- WORK REQUIRED
From the data that follows, copy every line holding the string "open".

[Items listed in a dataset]
# # # # # # #

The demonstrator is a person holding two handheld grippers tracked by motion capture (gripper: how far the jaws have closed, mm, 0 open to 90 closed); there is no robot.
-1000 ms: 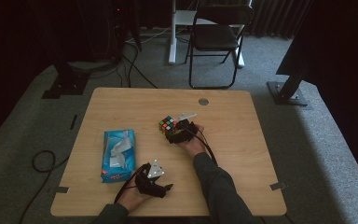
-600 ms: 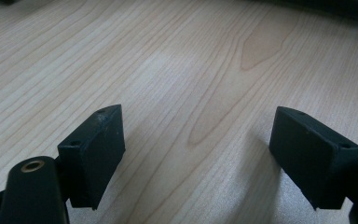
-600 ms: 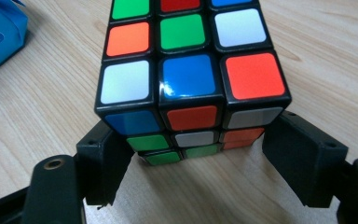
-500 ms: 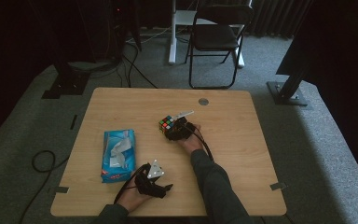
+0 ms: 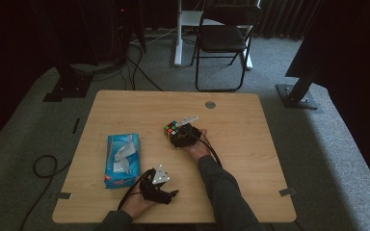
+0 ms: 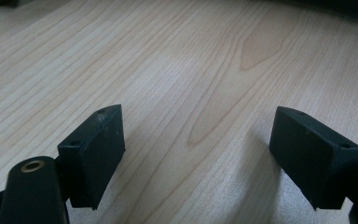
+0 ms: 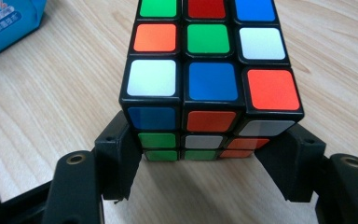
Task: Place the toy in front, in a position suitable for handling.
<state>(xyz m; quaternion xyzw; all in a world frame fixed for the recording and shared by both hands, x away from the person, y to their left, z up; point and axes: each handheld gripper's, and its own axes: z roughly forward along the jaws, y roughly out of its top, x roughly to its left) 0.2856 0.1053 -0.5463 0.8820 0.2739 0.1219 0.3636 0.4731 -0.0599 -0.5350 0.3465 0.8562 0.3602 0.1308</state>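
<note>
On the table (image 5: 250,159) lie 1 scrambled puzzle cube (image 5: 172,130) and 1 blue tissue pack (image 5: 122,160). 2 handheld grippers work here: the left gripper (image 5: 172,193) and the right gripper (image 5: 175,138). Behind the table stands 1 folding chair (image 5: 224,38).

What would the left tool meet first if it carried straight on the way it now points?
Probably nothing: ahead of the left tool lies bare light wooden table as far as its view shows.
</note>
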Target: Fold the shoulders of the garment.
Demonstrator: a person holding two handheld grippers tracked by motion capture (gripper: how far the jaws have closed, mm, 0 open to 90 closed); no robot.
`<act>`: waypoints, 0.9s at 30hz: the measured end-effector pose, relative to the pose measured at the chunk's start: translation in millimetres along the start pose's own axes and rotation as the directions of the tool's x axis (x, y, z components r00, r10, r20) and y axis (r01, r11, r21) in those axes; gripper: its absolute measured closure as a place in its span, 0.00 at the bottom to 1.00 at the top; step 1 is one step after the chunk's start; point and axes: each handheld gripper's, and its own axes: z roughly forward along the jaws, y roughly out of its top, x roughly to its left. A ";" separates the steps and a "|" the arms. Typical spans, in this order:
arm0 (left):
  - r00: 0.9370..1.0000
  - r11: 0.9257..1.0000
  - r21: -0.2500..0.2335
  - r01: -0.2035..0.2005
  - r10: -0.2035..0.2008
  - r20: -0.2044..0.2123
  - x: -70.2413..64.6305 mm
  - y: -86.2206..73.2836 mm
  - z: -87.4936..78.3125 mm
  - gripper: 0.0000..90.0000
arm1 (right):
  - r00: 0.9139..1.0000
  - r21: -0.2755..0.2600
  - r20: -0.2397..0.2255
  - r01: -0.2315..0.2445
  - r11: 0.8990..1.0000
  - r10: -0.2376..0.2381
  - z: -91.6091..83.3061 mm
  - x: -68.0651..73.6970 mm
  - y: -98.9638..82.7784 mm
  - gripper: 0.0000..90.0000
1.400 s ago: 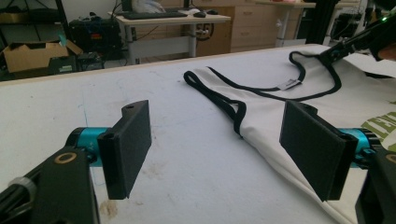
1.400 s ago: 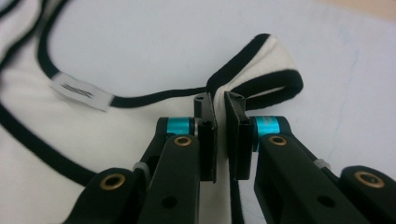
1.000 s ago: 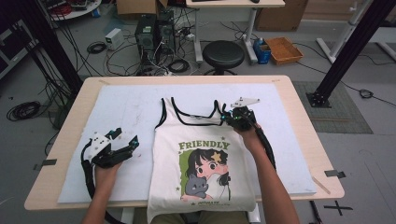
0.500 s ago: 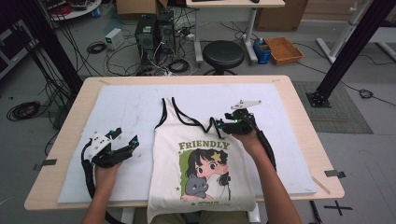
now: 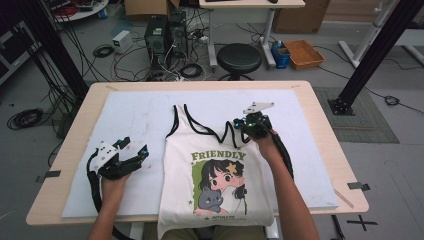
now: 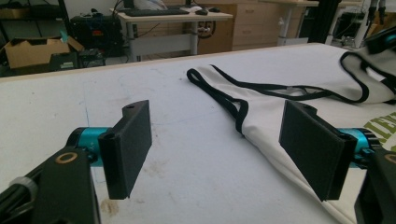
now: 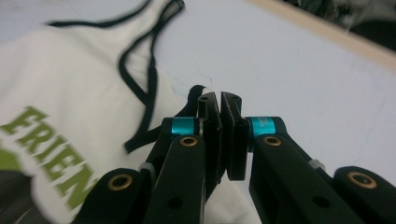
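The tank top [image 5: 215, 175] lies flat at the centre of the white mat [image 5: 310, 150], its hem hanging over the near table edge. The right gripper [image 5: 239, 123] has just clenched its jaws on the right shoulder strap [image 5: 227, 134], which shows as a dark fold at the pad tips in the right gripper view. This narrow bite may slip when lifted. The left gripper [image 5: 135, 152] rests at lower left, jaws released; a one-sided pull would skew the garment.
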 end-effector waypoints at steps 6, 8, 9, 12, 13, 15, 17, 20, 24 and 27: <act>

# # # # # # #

- SOLVED EXERCISE
The demonstrator is a person holding two handheld grippers tracked by motion capture (gripper: how far the jaws have closed, mm, 0 open to 90 closed); there is no robot.
Demonstrator: a person holding two handheld grippers tracked by motion capture (gripper: how far the jaws have closed, mm, 0 open to 90 closed); no robot.

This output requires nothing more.